* **Requirement**: Repeat the data that follows verbatim. Images are not part of the copy.

* **Information shown**:

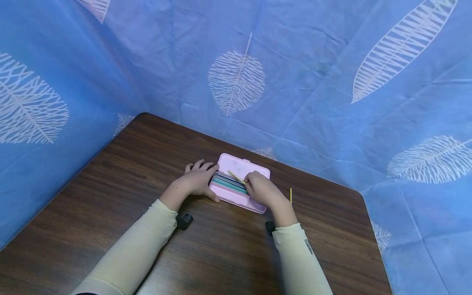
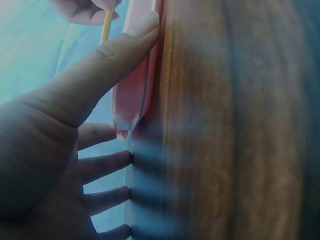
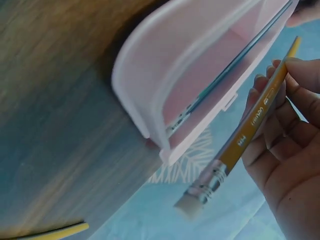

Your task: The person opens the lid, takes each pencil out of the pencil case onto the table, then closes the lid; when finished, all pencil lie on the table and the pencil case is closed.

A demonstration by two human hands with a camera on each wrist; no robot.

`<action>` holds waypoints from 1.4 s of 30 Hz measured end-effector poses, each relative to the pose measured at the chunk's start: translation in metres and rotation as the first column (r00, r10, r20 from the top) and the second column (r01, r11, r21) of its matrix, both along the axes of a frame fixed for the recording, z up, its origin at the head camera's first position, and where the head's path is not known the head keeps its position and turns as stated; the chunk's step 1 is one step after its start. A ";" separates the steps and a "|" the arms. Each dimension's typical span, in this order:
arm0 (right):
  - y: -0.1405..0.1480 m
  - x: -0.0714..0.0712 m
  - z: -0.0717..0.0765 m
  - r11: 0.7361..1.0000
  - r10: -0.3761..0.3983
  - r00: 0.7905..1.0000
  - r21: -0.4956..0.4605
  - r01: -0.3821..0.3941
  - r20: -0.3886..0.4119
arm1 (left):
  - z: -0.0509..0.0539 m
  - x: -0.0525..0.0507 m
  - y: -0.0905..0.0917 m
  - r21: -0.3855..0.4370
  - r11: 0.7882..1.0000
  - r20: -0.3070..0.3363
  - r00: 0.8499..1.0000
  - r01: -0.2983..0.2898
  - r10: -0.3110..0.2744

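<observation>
Hands (image 1: 197,181) (image 1: 262,189): left wide, pencil (image 3: 252,122) in right's pinch

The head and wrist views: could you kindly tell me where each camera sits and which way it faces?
Head: worn on the head, facing forward and down at the open pink plastic pencil case; left hand, right hand and pale yellow sleeves show.
Left wrist: worn there, facing the case's side; left hand large, right hand partly visible.
Right wrist: worn there, facing the case and the yellow eraser-tipped pencil the right hand pinches.
Both wrist views share the case and held pencil.
</observation>
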State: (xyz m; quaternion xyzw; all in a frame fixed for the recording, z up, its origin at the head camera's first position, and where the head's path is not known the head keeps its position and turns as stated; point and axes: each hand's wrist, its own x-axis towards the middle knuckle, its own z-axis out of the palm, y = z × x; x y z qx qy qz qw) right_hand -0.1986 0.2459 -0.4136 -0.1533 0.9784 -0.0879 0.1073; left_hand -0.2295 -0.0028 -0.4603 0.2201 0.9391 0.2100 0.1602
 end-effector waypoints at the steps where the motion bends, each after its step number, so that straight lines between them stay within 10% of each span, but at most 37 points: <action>1: 0.002 0.001 0.000 1.000 -0.012 1.000 -0.001 0.012 0.004 | 0.000 0.000 0.000 0.002 1.000 0.001 1.000 0.001 -0.001; 17: 0.048 0.018 0.011 0.976 -0.216 0.975 0.019 0.218 -0.059 | 0.002 0.003 0.000 0.005 1.000 -0.003 1.000 -0.003 0.003; 33: 0.098 0.033 0.011 0.888 -0.454 0.888 -0.039 0.458 0.075 | 0.002 0.002 0.000 -0.002 1.000 0.010 1.000 -0.002 0.002; 42: 0.138 0.034 -0.015 0.858 -0.503 0.858 -0.058 0.510 0.107 | 0.003 0.002 0.000 0.002 1.000 0.014 1.000 -0.003 0.003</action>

* **Your response**:
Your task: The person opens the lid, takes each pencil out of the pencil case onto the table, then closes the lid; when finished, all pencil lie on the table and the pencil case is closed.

A demonstration by two human hands with a camera on each wrist; no robot.

`<action>` holds waypoints from 1.4 s of 30 Hz measured end-effector poses, each relative to the pose measured at the chunk's start: translation in metres and rotation as the first column (r00, r10, r20 from the top) and the second column (r01, r11, r21) of its matrix, both along the axes of a frame fixed for the recording, z up, its origin at the head camera's first position, and where the head's path is not known the head keeps its position and turns as stated; the chunk's step 1 is one step after its start. A ";" separates the steps and a "|" the arms. Each dimension's typical span, in this order:
arm0 (right):
  - y: -0.1405..0.1480 m
  - x: -0.0714..0.0712 m
  - z: -0.0717..0.0765 m
  - r11: 0.7361..1.0000
  - r10: -0.3761..0.3983
  - r00: 0.7905..1.0000
  - r21: -0.4956..0.4605
  - r01: -0.3821..0.3941
  - r20: -0.3886..0.4119
arm1 (left):
  - z: -0.0509..0.0539 m
  - x: -0.0525..0.0507 m
  - y: -0.0905..0.0917 m
  - r21: -0.3855..0.4370
  - r11: 0.7882..1.0000
  - r20: -0.3070..0.3363
  - r00: 0.8499..1.0000
  - r01: -0.2983..0.2898
  - r10: -0.3110..0.2744

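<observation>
Hands (image 1: 197,181) (image 1: 262,189): left wide, pencil (image 3: 252,122) in right's pinch

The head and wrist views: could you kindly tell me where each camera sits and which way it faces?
Head: worn on the head, facing forward and down at the open pink plastic pencil case; left hand, right hand and pale yellow sleeves show.
Left wrist: worn there, facing the case's side; left hand large, right hand partly visible.
Right wrist: worn there, facing the case and the yellow eraser-tipped pencil the right hand pinches.
Both wrist views share the case and held pencil.
</observation>
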State: (xyz m; quaternion xyzw; all in a frame fixed for the recording, z up, its origin at the head camera's first position, and where the head's path is not known the head keeps its position and turns as stated; point and axes: each hand's wrist, its own x-axis towards the middle knuckle, its own z-axis out of the palm, y = z × x; x y z qx qy qz qw) right_hand -0.1986 0.2459 -0.4136 -0.1533 0.9784 -0.0879 0.1073; left_hand -0.2295 -0.0028 -0.4603 0.2201 0.9391 0.2100 0.1602
 end-effector waypoints at the steps where the motion bends, each after its step number, so that straight lines between them stay within 10% of each span, but at most 37 points: <action>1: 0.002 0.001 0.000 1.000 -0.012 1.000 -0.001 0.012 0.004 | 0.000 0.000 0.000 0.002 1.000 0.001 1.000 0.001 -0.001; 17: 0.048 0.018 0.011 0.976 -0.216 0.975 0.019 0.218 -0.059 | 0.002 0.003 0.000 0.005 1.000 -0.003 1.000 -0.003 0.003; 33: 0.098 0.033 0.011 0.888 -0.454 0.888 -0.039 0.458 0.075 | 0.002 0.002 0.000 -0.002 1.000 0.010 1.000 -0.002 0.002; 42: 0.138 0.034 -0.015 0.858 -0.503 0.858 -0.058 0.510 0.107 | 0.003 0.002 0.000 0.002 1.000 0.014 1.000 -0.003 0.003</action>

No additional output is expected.